# WHAT THE TASK REQUIRES
Each line below that contains the word "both" must be copied.

(Items listed in a dataset)
——

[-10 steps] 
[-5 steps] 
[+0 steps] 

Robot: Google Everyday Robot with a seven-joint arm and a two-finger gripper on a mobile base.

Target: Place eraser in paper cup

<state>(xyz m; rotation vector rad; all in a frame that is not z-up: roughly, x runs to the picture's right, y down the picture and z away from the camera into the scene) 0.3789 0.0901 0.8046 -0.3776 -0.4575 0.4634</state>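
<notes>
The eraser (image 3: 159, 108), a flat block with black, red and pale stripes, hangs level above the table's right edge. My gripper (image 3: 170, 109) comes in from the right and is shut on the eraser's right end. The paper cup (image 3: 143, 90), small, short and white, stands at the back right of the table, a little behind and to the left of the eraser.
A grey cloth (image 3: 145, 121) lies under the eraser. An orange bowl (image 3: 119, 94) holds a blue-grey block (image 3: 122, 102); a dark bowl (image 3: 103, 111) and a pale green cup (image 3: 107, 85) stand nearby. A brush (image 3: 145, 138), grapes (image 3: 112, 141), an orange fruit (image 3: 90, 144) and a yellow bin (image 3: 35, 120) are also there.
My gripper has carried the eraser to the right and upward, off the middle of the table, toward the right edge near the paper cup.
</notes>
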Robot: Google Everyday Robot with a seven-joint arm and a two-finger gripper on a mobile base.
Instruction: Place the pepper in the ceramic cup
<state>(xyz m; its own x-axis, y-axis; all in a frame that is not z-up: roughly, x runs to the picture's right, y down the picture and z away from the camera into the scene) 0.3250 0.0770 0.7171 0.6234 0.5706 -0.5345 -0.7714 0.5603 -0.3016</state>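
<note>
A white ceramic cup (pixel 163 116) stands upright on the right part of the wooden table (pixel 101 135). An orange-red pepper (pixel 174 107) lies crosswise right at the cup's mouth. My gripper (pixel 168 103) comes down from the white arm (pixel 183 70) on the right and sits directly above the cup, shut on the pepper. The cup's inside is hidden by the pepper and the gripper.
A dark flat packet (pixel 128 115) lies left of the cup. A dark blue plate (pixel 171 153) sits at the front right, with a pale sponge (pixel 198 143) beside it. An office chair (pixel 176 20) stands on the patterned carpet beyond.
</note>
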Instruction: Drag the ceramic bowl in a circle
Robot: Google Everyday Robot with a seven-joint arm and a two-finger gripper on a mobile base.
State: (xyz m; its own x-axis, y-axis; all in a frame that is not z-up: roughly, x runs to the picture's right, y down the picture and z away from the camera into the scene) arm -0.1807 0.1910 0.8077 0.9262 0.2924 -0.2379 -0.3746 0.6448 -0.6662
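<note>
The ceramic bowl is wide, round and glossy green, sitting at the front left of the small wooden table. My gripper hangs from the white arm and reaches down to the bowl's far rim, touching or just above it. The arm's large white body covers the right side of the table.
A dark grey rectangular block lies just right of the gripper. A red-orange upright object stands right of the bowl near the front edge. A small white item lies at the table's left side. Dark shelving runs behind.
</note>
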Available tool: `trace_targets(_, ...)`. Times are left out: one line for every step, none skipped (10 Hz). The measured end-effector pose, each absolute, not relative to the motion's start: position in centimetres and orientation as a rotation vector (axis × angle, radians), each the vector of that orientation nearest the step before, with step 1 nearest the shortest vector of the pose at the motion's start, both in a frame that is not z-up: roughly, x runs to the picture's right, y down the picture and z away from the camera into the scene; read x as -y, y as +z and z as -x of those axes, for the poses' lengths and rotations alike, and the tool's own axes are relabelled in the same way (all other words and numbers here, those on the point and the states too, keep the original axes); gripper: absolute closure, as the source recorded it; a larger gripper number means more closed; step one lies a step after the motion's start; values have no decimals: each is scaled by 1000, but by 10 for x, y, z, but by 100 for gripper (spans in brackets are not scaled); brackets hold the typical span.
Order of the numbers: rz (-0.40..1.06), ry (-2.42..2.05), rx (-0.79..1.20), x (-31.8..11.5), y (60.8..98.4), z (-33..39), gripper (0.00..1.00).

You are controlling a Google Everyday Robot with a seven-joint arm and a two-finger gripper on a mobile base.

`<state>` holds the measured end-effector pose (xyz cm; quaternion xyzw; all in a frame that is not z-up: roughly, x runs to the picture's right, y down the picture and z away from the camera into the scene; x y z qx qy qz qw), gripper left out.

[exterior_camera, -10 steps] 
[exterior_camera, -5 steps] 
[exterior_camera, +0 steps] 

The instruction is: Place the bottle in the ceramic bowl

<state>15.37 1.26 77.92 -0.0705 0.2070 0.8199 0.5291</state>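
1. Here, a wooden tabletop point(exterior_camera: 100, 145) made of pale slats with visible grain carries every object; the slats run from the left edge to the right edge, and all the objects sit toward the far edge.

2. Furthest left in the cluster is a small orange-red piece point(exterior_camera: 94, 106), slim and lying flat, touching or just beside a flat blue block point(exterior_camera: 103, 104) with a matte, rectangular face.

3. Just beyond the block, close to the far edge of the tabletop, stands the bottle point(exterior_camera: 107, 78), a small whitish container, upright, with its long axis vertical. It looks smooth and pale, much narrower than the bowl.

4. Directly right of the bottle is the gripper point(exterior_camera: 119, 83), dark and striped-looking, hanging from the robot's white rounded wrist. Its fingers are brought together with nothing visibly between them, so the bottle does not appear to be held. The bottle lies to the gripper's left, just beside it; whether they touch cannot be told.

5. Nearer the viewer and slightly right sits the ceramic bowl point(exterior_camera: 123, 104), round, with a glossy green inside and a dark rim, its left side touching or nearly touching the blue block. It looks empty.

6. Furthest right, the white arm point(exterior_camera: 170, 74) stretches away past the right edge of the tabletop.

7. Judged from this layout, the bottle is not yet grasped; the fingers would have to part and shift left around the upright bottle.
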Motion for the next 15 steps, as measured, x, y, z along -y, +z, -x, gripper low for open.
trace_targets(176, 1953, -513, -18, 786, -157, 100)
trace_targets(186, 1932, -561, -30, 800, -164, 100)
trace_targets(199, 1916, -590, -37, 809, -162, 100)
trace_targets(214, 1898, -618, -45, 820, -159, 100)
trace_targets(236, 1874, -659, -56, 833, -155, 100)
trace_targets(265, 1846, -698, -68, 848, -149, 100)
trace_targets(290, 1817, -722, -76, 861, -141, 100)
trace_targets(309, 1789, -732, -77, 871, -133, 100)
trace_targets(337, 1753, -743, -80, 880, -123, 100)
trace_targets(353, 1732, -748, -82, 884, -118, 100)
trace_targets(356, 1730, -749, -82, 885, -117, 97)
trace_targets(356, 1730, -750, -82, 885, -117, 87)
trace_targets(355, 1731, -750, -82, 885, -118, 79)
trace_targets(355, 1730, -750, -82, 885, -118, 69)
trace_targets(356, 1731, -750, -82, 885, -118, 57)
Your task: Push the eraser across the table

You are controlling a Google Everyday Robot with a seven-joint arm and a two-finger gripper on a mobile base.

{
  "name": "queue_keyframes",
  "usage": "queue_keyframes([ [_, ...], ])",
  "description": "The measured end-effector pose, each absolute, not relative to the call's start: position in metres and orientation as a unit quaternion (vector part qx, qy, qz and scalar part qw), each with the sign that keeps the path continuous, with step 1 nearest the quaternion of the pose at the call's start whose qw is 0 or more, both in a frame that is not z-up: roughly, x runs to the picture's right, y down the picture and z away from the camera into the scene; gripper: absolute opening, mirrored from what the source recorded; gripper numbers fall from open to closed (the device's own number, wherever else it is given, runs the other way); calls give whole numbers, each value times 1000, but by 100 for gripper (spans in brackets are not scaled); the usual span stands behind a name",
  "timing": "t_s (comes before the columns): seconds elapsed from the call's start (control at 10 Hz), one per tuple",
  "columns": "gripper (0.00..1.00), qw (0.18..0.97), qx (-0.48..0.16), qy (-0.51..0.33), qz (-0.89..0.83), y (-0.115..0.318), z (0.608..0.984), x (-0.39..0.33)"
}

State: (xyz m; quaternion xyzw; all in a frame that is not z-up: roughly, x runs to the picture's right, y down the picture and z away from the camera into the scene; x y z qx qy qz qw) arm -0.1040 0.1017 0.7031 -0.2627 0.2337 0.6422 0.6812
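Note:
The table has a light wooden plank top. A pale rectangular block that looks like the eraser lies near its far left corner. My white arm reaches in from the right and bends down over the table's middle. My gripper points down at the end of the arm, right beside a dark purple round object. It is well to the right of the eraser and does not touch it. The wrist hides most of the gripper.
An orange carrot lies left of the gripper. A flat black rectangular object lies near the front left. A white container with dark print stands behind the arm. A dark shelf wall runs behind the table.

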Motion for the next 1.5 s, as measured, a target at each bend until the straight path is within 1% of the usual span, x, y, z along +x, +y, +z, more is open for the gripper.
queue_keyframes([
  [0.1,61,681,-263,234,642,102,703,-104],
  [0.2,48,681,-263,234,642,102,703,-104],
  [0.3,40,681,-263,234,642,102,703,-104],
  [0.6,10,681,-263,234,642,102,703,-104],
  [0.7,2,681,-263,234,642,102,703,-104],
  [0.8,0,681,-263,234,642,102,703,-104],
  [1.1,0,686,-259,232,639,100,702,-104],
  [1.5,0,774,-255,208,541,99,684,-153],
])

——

# ANSWER BELOW
Available tool: `trace_targets(_, ...)`. Times are left out: one line for every step, none skipped (10 Hz). The measured end-effector pose, each absolute, not relative to the motion's start: position in centimetres and orientation as a rotation vector (axis × angle, radians), each the vector of that orientation nearest the step before, with step 1 nearest the shortest vector of the pose at the motion's start, both in a frame that is not z-up: roughly, x runs to the picture's right, y down the picture and z away from the camera into the scene; read x as -y, y as +z and z as -x of those axes, for the poses' lengths and rotations alike, and the tool's own axes are relabelled in the same way (all other words and numbers here, those on the point and the states too, keep the original axes); gripper: absolute closure, as the source recorded it; a larger gripper number means more closed; step one lies a step after the motion's start; values have no decimals: each is scaled by 1000, but by 10 for x, y, z, but by 100 for gripper (spans in brackets are not scaled); brackets hold the typical span.
  "description": "The measured end-effector pose, each absolute, not relative to the call's start: position in metres and orientation as a unit quaternion (vector part qx, qy, qz and scalar part qw), each with the sign that keeps the path continuous, with step 1 nearest the quaternion of the pose at the call's start whose qw is 0 or more, both in a frame that is not z-up: roughly, x runs to the picture's right, y down the picture and z away from the camera into the scene; gripper: absolute opening, mirrored from what the source recorded; gripper numbers fall from open to closed (the device's own number, wherever else it is given, runs the other way); calls give whole numbers, each value times 1000, but by 100 for gripper (spans in brackets are not scaled); the usual span stands behind a name",

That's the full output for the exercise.